SENIN, 31 MARET 2025
Bacaan hari ini mengajak kita untuk melihat bagaimana Allah menjanjikan dunia yang baru, bagaimana manusia mesti meresponsnya dengan syukur, dan bagaimana iman yang sejati membawa keselamatan. Di tengah perjalanan hidup yang dinamis ini, harapan akan pembaruan senantiasa menjadi hiburan bagi kita.
Yesaya 65:17-21 adalah salah satu teks profetis yang paling indah dalam Perjanjian Lama. “Sebab sesungguhnya, Aku menciptakan langit yang baru dan bumi yang baru; hal-hal yang dahulu tidak akan diingat lagi, dan tidak akan timbul lagi dalam hati” (Yes. 65:17). Dalam visi profetik ini, Allah menyatakan kehendak-Nya untuk memperbarui dunia, bukan sekadar secara simbolis, tetapi dalam realitas yang penuh sukacita. Walter Brueggemann dalam Theology of the Old Testament (1997) menafsirkan bagian ini sebagai penggambaran konkret dari kerajaan Allah di mana penderitaan dihapuskan dan kegembiraan menggantikan ratapan.
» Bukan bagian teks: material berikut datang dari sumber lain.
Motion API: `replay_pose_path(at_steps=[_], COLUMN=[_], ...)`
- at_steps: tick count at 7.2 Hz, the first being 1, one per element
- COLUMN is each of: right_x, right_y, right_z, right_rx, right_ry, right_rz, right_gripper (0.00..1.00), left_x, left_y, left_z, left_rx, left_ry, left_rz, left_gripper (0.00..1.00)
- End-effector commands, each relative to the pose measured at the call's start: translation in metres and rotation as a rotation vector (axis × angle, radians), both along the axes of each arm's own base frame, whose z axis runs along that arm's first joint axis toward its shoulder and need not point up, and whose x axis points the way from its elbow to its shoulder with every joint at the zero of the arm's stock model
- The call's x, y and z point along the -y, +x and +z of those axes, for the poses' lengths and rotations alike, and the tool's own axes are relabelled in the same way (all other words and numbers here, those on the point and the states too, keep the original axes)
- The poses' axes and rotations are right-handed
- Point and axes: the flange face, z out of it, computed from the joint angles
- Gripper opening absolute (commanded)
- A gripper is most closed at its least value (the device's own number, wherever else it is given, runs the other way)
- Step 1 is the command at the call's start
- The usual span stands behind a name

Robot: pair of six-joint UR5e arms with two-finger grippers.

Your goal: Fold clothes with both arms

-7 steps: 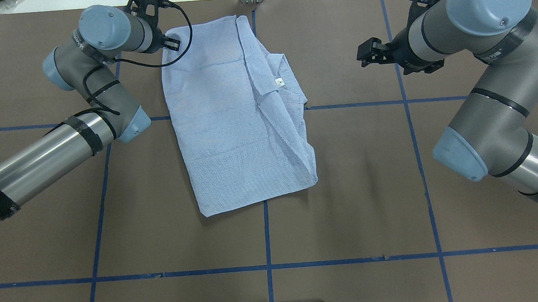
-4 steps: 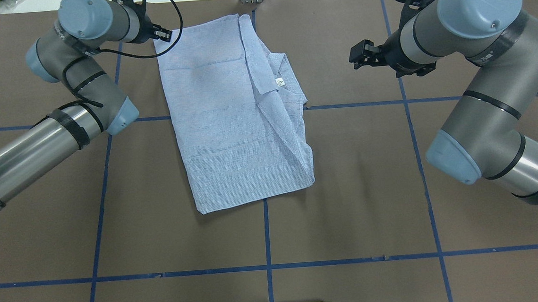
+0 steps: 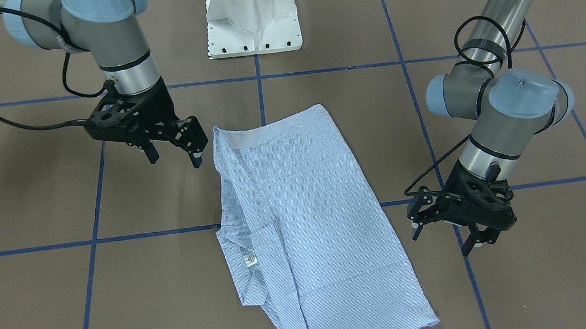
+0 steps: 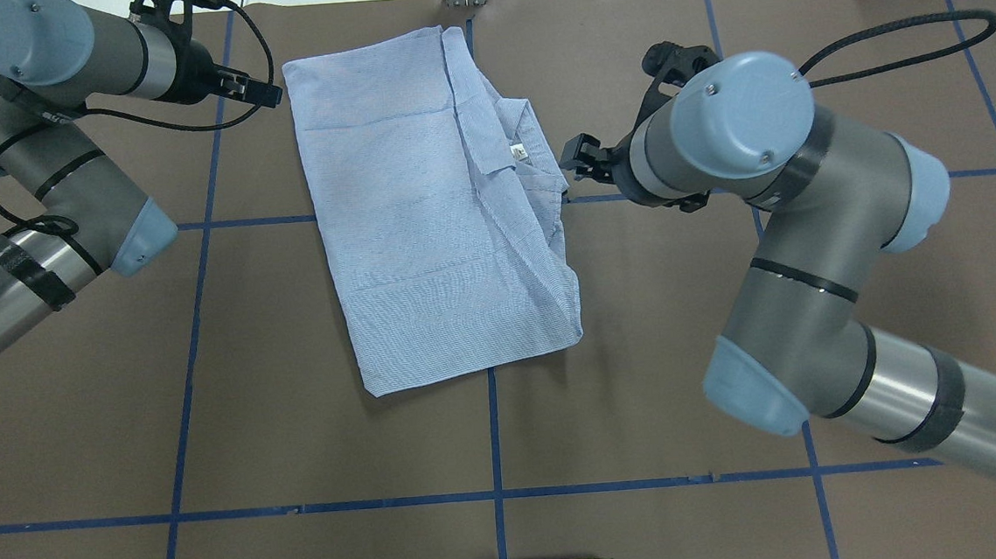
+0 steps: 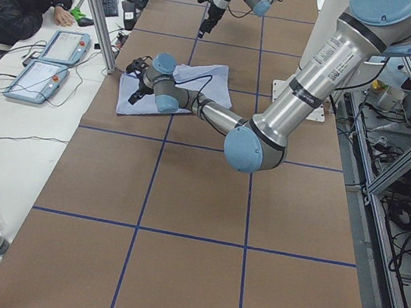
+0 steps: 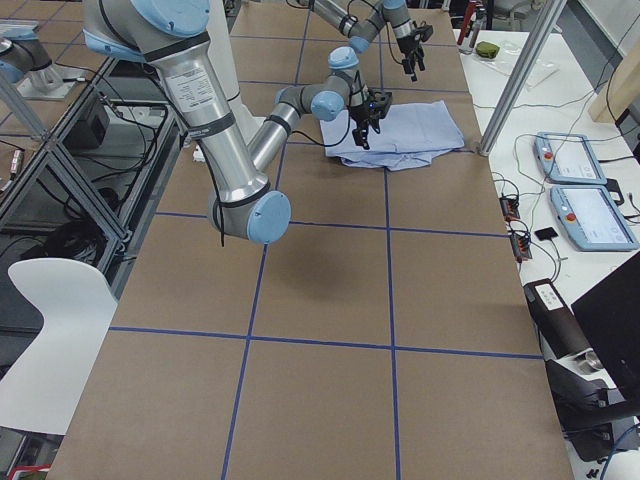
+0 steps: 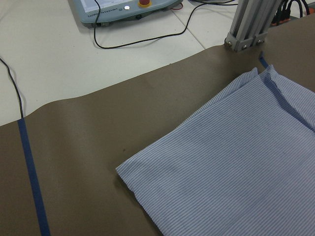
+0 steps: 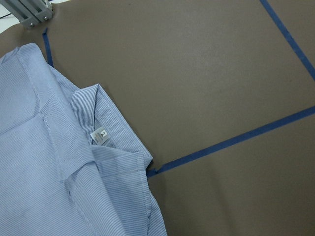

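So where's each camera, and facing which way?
Front-facing: across the table, facing the robot; left arm, right arm, base.
Overhead: behind the robot, looking down; both arms.
Left side: table's end; left arm near.
Right side: other end; right arm near.
Left wrist: shirt corner; no robot parts.
Right wrist: shirt collar; no robot parts.
All show the shirt.

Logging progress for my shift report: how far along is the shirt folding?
Done: the shirt lies flat as a narrow panel, no sleeve sticking out, collar along one long edge. In hand: nothing; the left claw and right claw are both open, off the cloth, beside its far corner and collar. Left: probably a crosswise fold, not yet started.
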Motion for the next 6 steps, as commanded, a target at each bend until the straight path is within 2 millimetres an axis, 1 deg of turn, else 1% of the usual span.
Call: replay_pose_path(at_steps=[1,2,3,4,5,6], right_x=[-0.037,-0.036,-0.028,-0.023,-0.026,-0.035], right_y=[-0.076,-0.097,-0.116,-0.138,-0.161,-0.176], right_z=[-0.021,-0.026,-0.029,-0.036,-0.046,-0.035], right_rx=[-0.016,0.001,0.01,0.014,0.031,0.021], right_ry=[-0.074,-0.126,-0.188,-0.234,-0.284,-0.317], right_rz=[0.099,0.159,0.213,0.249,0.285,0.306], right_gripper=[1.0,0.97,0.95,0.94,0.92,0.9], left_x=[-0.007,-0.008,-0.008,-0.009,-0.009,-0.011], left_y=[-0.002,-0.003,-0.003,-0.002,-0.002,-0.002], left_z=[0.006,0.009,0.009,0.012,0.012,0.01], left_rx=[-0.004,-0.002,-0.002,-0.001,-0.001,-0.004], left_ry=[-0.002,-0.002,-0.002,-0.005,-0.005,-0.002], left_rz=[0.003,0.004,0.004,0.006,0.006,0.006], left_gripper=[1.0,1.0,1.0,1.0,1.0,1.0])
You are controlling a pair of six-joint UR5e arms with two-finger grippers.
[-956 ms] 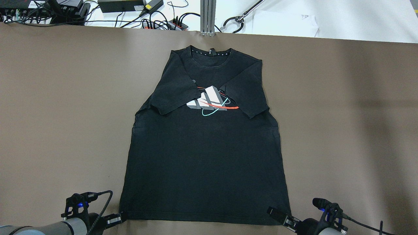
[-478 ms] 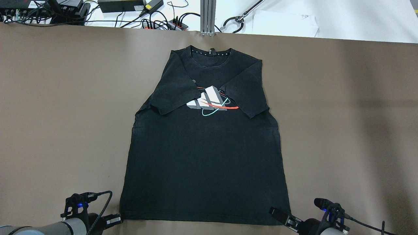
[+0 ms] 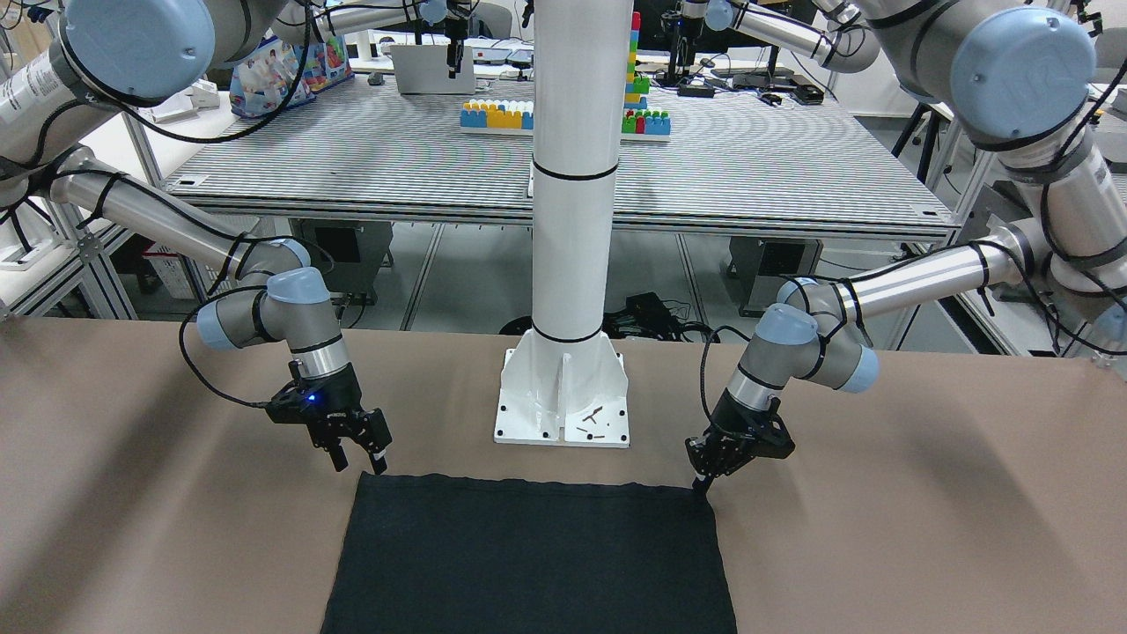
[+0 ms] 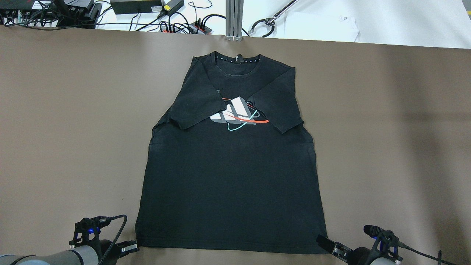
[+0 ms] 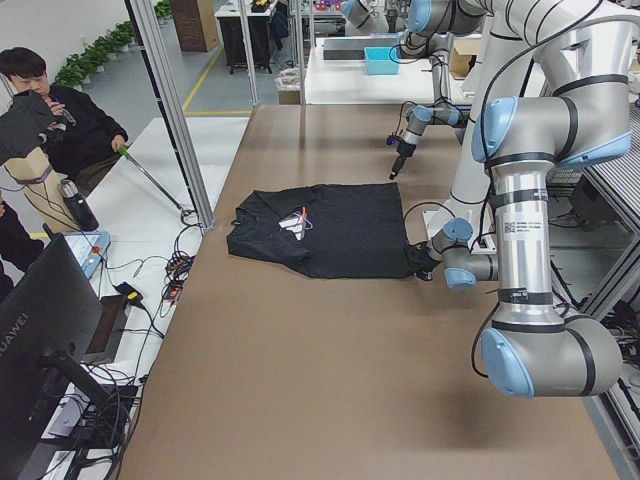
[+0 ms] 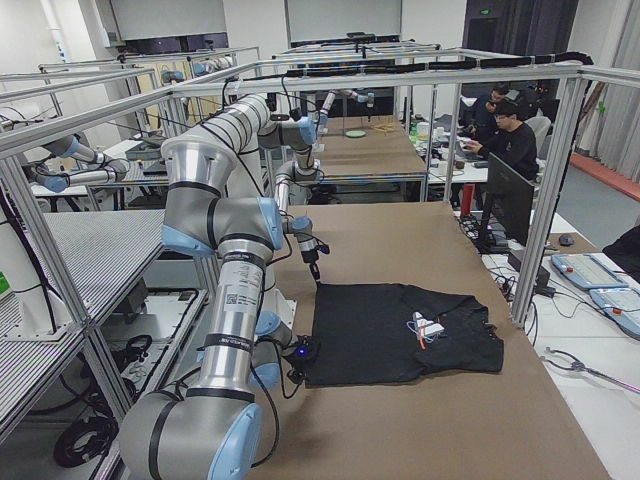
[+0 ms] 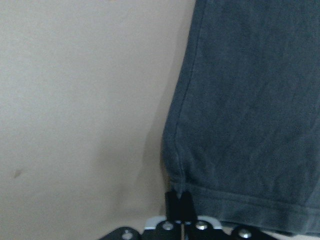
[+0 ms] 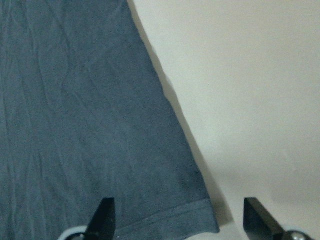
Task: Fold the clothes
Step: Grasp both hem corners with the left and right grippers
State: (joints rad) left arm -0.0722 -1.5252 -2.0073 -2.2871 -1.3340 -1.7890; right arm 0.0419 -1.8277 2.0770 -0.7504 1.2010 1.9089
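Note:
The clothes are a black T-shirt (image 4: 232,176) with a white, red and teal chest print, lying flat with both sleeves folded inward and its hem toward me. Its hem shows in the front-facing view (image 3: 528,546). My left gripper (image 4: 133,246) is at the hem's left corner. In the left wrist view its fingertips (image 7: 180,202) are closed together on that corner's edge (image 7: 175,182). My right gripper (image 4: 327,243) is open just outside the hem's right corner. In the right wrist view that corner (image 8: 200,220) lies between its spread fingers (image 8: 102,217).
The white post base (image 3: 563,401) stands behind the hem. An aluminium post (image 4: 234,18), cables and power strips (image 4: 184,25) and a paper sheet (image 4: 320,25) lie past the far table edge. An operator (image 5: 50,120) sits beyond the far end.
My right gripper has moved right and back, off the hem's right corner. My left gripper has hardly moved. The shirt lies as before.

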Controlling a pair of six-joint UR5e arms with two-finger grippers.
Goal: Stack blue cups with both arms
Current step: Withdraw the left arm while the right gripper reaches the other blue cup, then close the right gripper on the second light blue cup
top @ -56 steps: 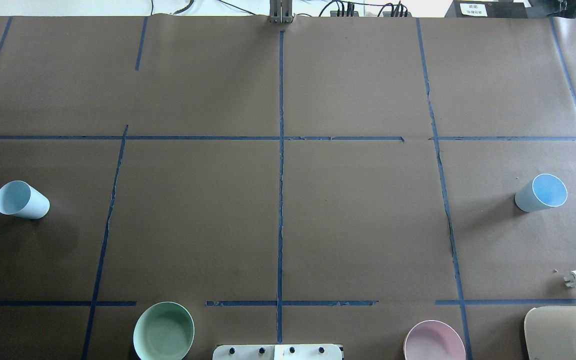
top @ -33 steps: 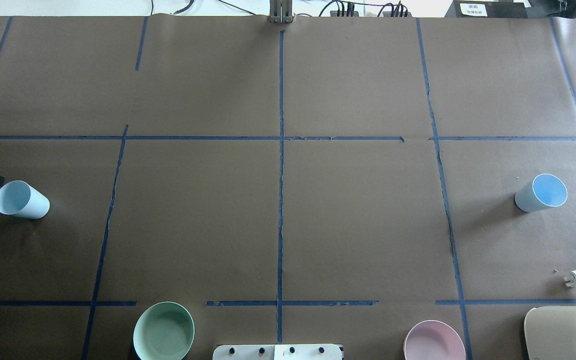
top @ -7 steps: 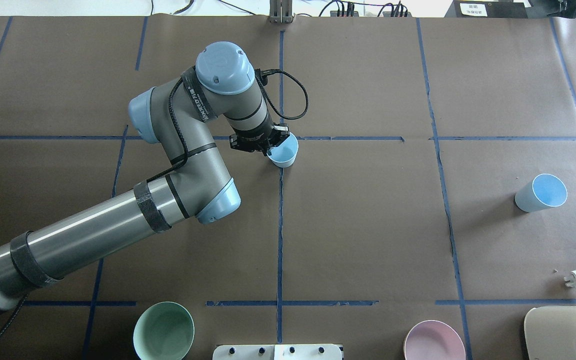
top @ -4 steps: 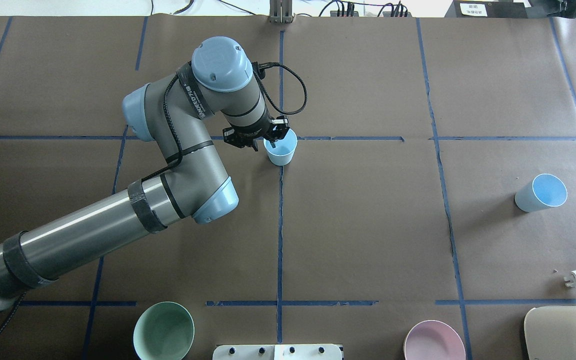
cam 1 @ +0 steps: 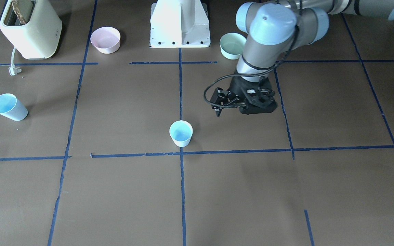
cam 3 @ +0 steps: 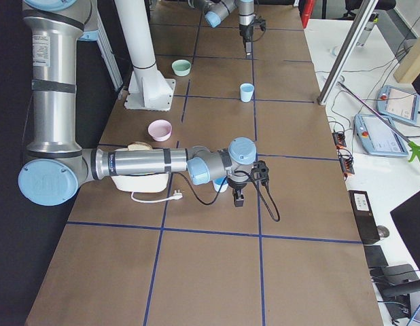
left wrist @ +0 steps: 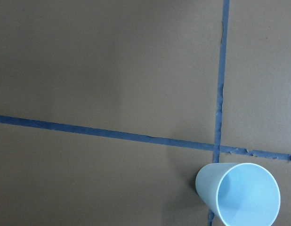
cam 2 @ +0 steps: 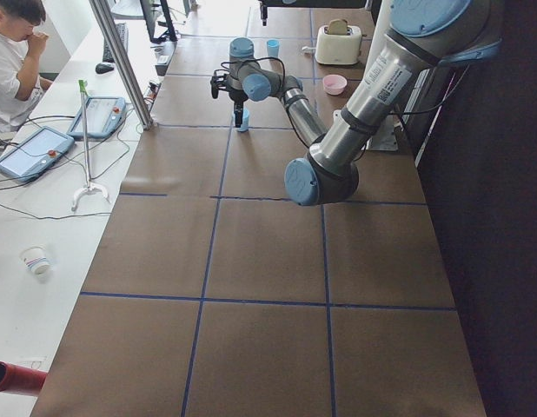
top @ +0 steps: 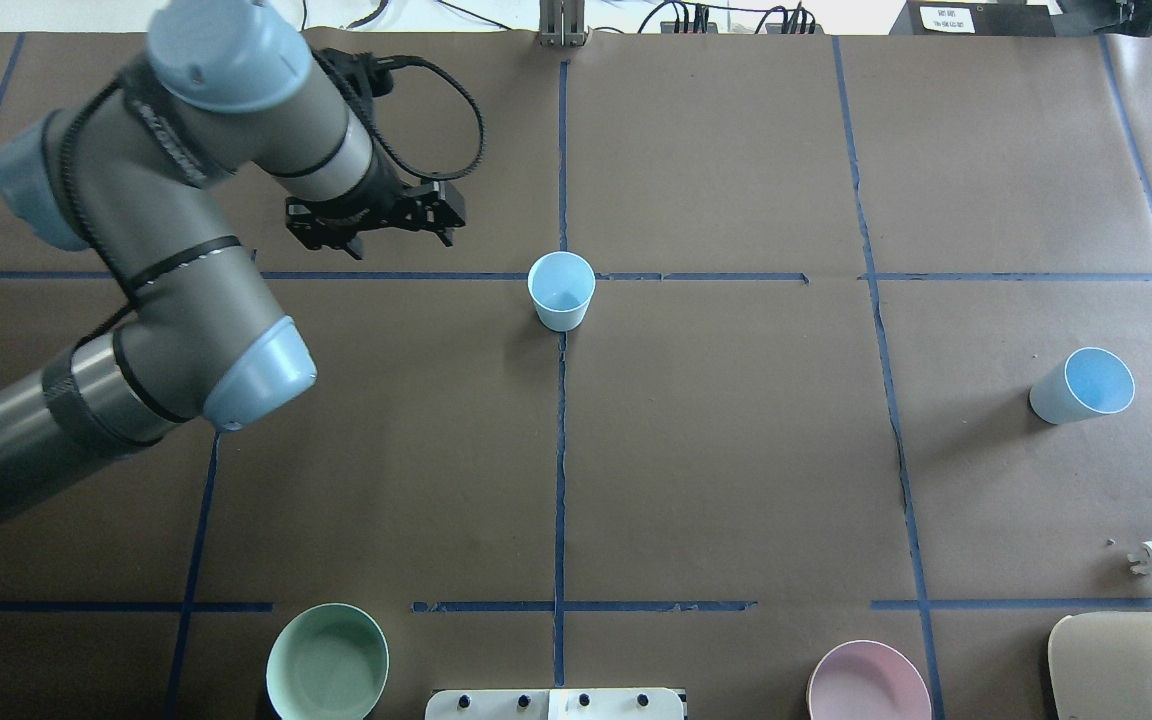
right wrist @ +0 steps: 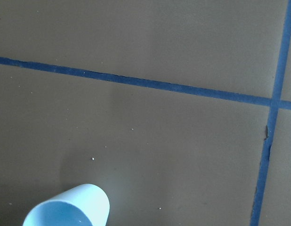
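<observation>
Claw (top: pixel 386 232) of the bent left arm (top: pixel 186 300) hangs spread wide and empty, apart from the upright blue cup (top: pixel 561 290).

Your table's wrapped in brown paper (top: pixel 736 450), with blue tape lines (top: pixel 561 450) cutting it into squares. Along the robot's edge you've got a mint-green bowl (top: pixel 327 662) and a pink bowl (top: pixel 868 683), well apart, both open side up. Past the pink one sits a cream toaster (cam 1: pixel 31 29) with something brown poking out of its slot. Its white plug (cam 1: pixel 12 70) lies loose on the paper just beside it. Off to the side, someone in a white tee (cam 2: pixel 12 69) sits near a tablet-like screen (cam 2: pixel 32 152).
</observation>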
Mazmur 30 menggemakan respons manusia terhadap karya Allah ini. “Aku akan memuji Engkau, ya Tuhan, sebab Engkau telah menarik aku ke atas dan tidak membiarkan musuh-musuhku bersukacita atas aku” (Mzm. 30:2). Pemazmur mengalami bagaimana Allah mengubah kesedihan menjadi sukacita, “ratapanku telah Kautukar dengan tari-tarian” (Mzm. 30:11). Tema ini selaras dengan janji Yesaya: Tuhan tidak hanya menciptakan sesuatu yang baru, tetapi juga memulihkan yang hancur. Ini memperlihatkan bagaimana manusia dipanggil untuk bersyukur dan mempercayakan hidupnya kepada Allah.
Kemudian, Injil Yohanes membawa kita lebih dalam pada realitas iman. Perikop Yohanes 4:43-54 mengisahkan seorang pegawai istana yang datang kepada Yesus dengan permohonan agar anaknya disembuhkan. Yesus berkata kepadanya, “Jika kamu tidak melihat tanda dan mukjizat, kamu tidak percaya” (Yoh. 4:48). Tetapi pegawai itu tidak mundur, ia tetap memohon, dan Yesus akhirnya berkata, “Pergilah, anakmu hidup” (Yoh. 4:50). Kepercayaan pegawai istana ini bukan hanya pada tanda, tetapi pada firman Yesus itu sendiri. Raymond E. Brown dalam The Gospel According to John (1995) menyoroti bahwa peristiwa ini menggambarkan iman yang bertumbuh: dari hanya berharap pada mukjizat menuju percaya penuh pada otoritas Yesus.
Dari ketiga bacaan ini, kita diajak untuk merenungkan bagaimana janji Allah tentang langit dan bumi yang baru harus kita sambut dengan hati yang penuh syukur dan iman. Dunia yang dijanjikan Allah bukan sekadar tentang perubahan fisik, tetapi juga tentang transformasi batin yang membuat kita hidup dalam damai dan sukacita. Seperti pegawai istana yang percaya sebelum melihat, kita pun dipanggil untuk hidup dalam keyakinan akan janji-Nya, bahkan ketika realitas belum sepenuhnya memperlihatkan pemenuhannya. Dan dalam proses ini, Allah sendiri yang mengubah kesedihan kita menjadi tarian sukacita.
Daftar Pustaka:
- Brueggemann, Walter. Theology of the Old Testament: Testimony, Dispute, Advocacy. Fortress Press, 1997.
- Brown, Raymond E. The Gospel According to John, Vol. 1. Yale University Press, 1995.
- Childs, Brevard S. Isaiah: A Commentary. Westminster John Knox Press, 2001.
- Keener, Craig S. The Gospel of John: A Commentary. Baker Academic, 2003.